Match the string "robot" against each line below, and copy every line that matches.

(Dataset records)
● ● ● ● ●

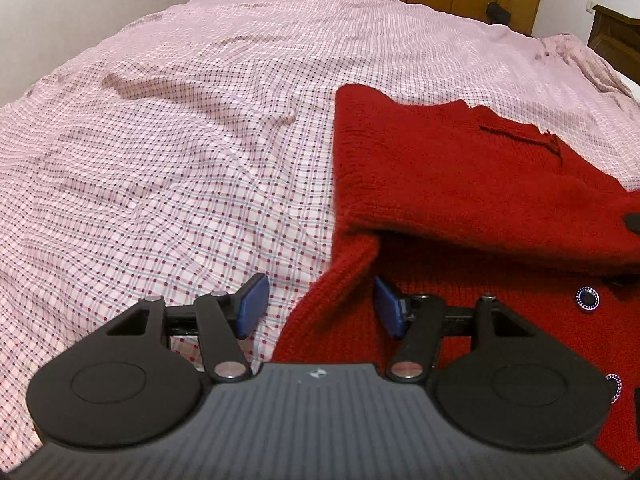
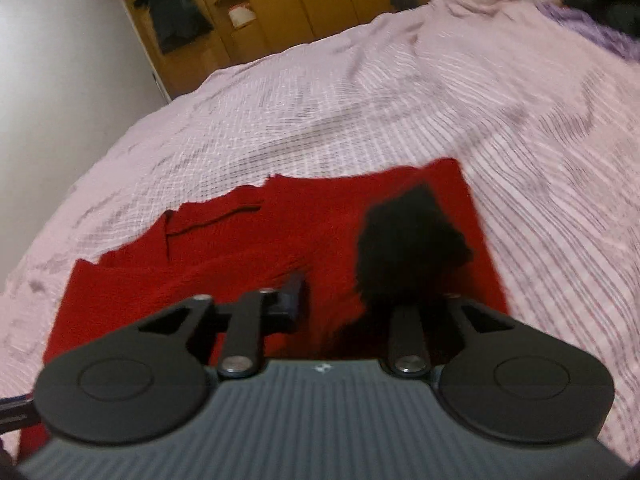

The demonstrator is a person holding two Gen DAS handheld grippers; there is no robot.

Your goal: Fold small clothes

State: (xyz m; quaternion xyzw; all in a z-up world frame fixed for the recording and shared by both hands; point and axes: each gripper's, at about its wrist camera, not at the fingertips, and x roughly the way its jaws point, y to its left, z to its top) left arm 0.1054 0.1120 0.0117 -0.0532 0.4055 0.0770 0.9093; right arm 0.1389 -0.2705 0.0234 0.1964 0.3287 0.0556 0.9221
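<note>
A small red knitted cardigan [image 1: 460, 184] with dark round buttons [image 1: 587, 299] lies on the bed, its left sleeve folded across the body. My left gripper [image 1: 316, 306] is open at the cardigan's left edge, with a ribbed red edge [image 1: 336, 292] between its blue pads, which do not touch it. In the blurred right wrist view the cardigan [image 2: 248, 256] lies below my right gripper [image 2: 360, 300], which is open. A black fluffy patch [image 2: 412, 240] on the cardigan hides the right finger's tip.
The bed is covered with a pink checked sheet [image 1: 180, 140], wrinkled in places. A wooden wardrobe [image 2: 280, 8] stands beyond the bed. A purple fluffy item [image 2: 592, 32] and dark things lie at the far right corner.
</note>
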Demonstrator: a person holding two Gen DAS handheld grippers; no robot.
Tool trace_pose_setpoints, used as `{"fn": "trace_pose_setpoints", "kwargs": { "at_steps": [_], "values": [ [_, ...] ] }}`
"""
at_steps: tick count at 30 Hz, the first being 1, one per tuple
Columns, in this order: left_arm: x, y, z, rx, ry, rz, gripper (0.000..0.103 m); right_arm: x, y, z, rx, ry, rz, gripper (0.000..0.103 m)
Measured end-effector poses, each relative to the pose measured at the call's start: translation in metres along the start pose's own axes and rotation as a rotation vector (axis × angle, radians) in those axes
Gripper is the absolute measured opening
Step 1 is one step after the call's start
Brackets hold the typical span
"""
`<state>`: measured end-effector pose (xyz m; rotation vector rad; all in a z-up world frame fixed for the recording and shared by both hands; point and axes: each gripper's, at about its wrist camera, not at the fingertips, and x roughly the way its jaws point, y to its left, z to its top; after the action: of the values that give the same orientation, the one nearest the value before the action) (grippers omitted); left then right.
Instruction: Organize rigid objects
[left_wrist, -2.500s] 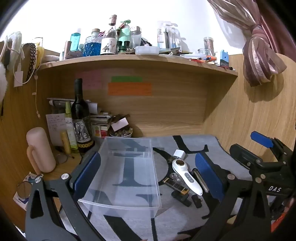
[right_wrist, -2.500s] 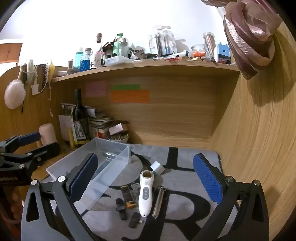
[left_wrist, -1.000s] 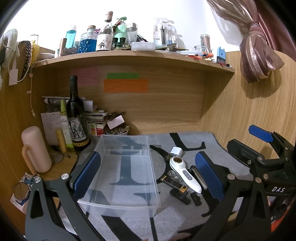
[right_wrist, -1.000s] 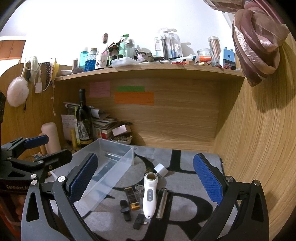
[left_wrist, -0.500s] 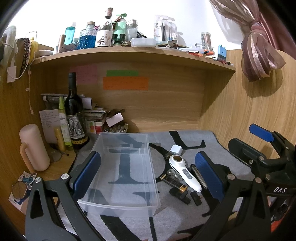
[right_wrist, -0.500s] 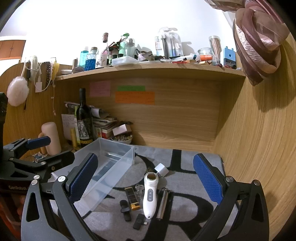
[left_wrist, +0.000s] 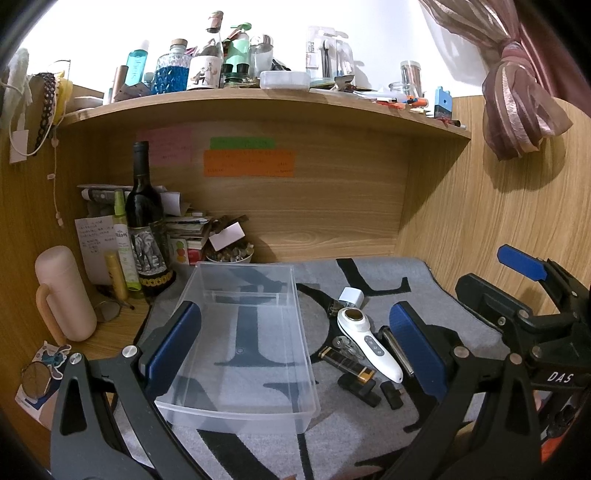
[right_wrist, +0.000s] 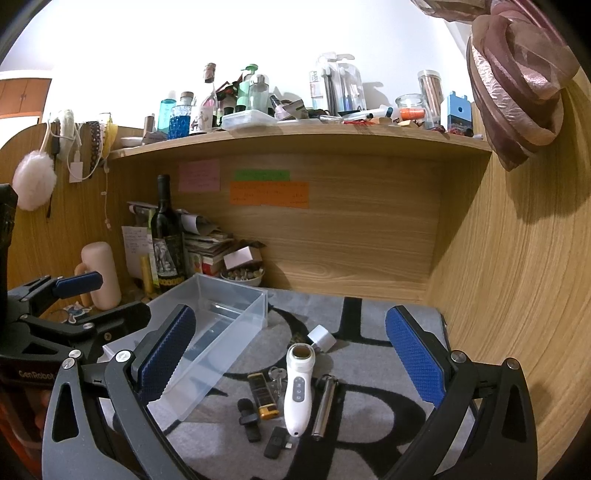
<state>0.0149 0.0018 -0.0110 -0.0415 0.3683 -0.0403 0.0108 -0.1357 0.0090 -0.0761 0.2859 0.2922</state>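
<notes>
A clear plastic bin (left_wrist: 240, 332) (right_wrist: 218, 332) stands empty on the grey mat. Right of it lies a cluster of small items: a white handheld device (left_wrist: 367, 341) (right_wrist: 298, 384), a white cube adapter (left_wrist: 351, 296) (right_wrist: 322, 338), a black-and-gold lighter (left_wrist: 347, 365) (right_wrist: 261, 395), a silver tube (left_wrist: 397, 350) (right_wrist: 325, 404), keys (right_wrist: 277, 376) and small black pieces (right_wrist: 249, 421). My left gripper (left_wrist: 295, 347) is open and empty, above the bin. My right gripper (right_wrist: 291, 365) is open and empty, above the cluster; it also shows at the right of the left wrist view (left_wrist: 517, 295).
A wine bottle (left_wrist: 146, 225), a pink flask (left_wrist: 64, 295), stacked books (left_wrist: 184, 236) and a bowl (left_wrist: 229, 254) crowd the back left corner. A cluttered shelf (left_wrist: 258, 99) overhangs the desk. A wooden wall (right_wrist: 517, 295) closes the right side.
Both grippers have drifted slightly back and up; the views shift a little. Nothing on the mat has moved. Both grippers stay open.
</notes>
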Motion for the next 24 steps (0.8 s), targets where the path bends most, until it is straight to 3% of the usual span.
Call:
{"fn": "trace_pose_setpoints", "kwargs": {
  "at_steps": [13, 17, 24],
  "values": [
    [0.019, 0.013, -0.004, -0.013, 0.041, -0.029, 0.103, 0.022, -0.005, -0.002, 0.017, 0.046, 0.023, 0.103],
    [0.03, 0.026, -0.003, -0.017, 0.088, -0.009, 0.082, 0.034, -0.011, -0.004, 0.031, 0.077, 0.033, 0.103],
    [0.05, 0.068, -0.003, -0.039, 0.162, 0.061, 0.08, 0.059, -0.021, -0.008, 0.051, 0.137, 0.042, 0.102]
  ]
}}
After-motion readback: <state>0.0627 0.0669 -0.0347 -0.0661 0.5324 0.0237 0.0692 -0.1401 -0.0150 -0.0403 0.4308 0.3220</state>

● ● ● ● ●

> OUTPUT OF THE EXERCISE
The demonstrator is a person holding two Gen DAS handheld grippers; there is no robot.
Demonstrator: a person holding two Gen DAS handheld grippers; no robot.

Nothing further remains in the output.